Ajwain (pronounced aj’o-wen) is a member of the Umbelliferae family, which has some 2,700 members including dill, caraway and cumin. It is mostly found in Indian cooking, where it is also known as bishop’s weed or carom. It is particularly suited to the delicate vegetarian fare found in the state of Gujarat.

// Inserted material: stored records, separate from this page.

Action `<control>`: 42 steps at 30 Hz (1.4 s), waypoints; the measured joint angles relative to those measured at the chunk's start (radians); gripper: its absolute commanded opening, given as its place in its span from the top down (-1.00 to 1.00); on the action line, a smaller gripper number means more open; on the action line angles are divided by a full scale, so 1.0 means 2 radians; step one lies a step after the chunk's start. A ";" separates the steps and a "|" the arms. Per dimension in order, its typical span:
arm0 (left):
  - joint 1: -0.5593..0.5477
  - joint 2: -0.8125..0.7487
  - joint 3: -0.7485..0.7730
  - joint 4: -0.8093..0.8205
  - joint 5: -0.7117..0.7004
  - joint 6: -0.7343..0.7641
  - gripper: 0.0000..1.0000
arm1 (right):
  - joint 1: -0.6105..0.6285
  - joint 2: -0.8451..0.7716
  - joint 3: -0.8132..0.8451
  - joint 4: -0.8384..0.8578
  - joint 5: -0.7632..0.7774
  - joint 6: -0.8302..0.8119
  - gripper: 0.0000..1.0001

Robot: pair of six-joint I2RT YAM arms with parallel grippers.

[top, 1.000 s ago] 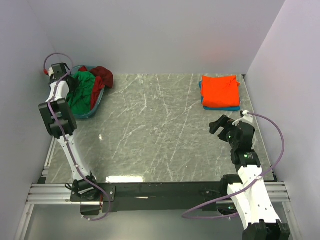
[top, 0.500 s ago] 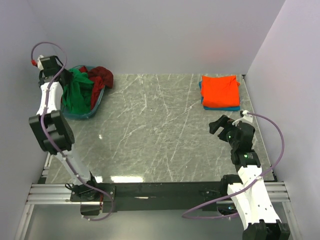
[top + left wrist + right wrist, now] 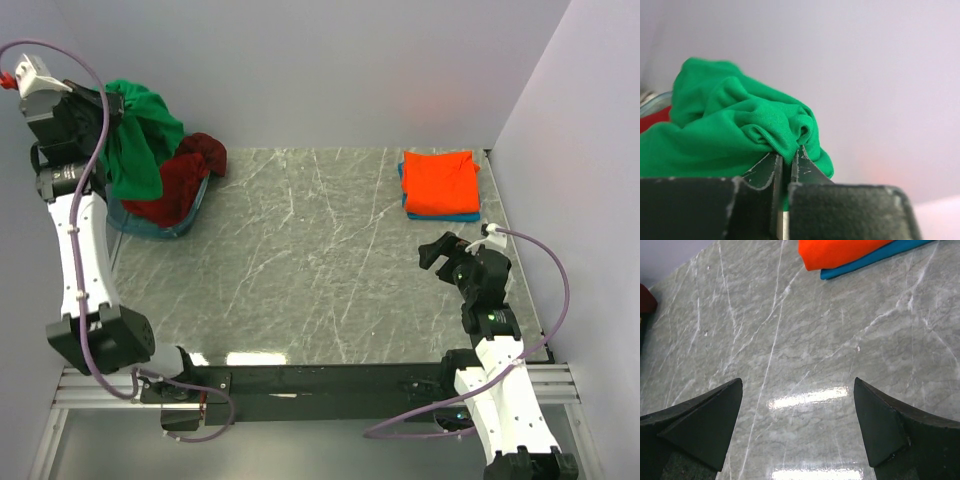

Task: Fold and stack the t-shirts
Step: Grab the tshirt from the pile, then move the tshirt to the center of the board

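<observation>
My L hand (image 3: 788, 152) is clamped tight on a bunch of the green tee (image 3: 735, 120). Rest of it hangs below the hand, over the dark red tee (image 3: 185, 170) in the basket (image 3: 150, 228). My R hand (image 3: 797, 382) is spread wide w/ nothing in it, above the tabletop (image 3: 805, 340). Orange tee (image 3: 440, 178) lies folded on the blue tee (image 3: 445, 214), just ahead of it.

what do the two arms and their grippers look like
Both the left arm and right arm have white link shells with black joint housings, and a lilac cable runs along each. The left gripper and right gripper are matte black with wedge-shaped fingers; the left's edges look scuffed.
</observation>
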 measured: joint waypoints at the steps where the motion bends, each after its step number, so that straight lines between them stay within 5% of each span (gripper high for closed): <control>1: 0.000 -0.008 0.005 0.000 0.014 0.001 0.99 | 0.000 0.000 -0.001 0.000 0.000 0.000 -0.95; 8: -0.032 -0.037 0.019 0.000 0.083 0.025 0.94 | 0.000 0.000 -0.001 0.000 -0.001 0.000 -0.95; 14: -0.154 -0.051 0.004 -0.006 0.113 0.069 0.80 | 0.000 0.000 -0.001 -0.001 0.000 0.001 -0.95; 22: -0.324 -0.094 -0.117 -0.005 0.101 0.098 0.71 | 0.000 0.000 -0.001 -0.001 0.000 0.002 -0.95; 24: -0.367 -0.099 -0.157 0.002 0.094 0.105 -0.02 | 0.000 0.001 -0.001 -0.001 0.000 0.002 -0.95; 25: -0.386 -0.098 -0.176 0.002 0.090 0.106 -0.81 | 0.000 0.001 -0.001 -0.001 0.000 0.002 -0.95; 26: -0.407 -0.094 -0.194 0.002 0.089 0.106 -0.99 | 0.000 0.002 -0.001 -0.001 -0.001 0.002 -0.95; 33: -0.445 -0.037 -0.289 -0.014 0.063 0.078 -0.99 | 0.000 0.014 -0.001 -0.004 -0.002 0.002 -0.95; 42: -0.438 -0.098 -0.409 -0.020 -0.007 0.044 -0.99 | 0.060 0.012 0.000 -0.026 0.006 0.002 -0.93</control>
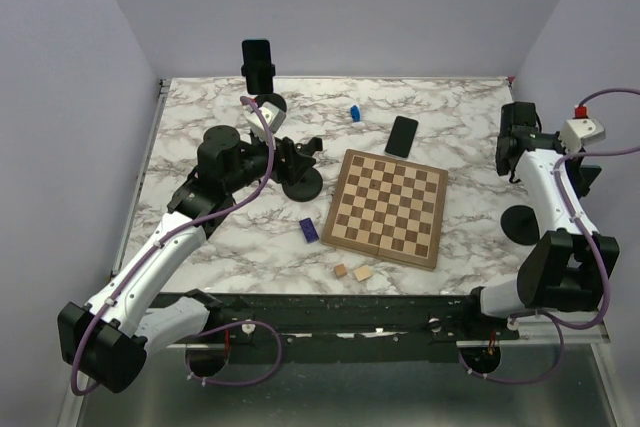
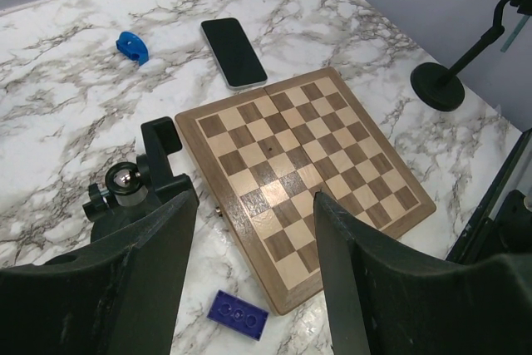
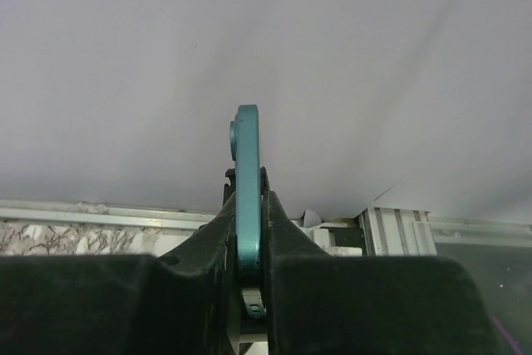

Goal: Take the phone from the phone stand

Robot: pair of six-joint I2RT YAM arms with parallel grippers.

Ajwain seeds are used as a spice. The grayish-green seeds are striped and curved (similar to cumin or caraway seeds in appearance), often with a fine silk stalk attached. They are usually sold whole. The seeds are often chewed on their own for medicinal value, tasting bitingly hot and bitter, leaving the tongue numb for a while. Cooking ajowan mellows it somewhat. When crushed, they have a strong and distinctive thyme-like fragrance.
Use of ajwain seeds
Ajwain has a particular affinity to starchy foods like savoury pastries and breads, especially parathas. Snacks like Bombay mix and potato balls get an extra kick from ajwain.
It is also good with green beans and root vegetables. Lentil dishes and recipes using besan (chick pea flour). It is occasionally an ingredient of curry powder.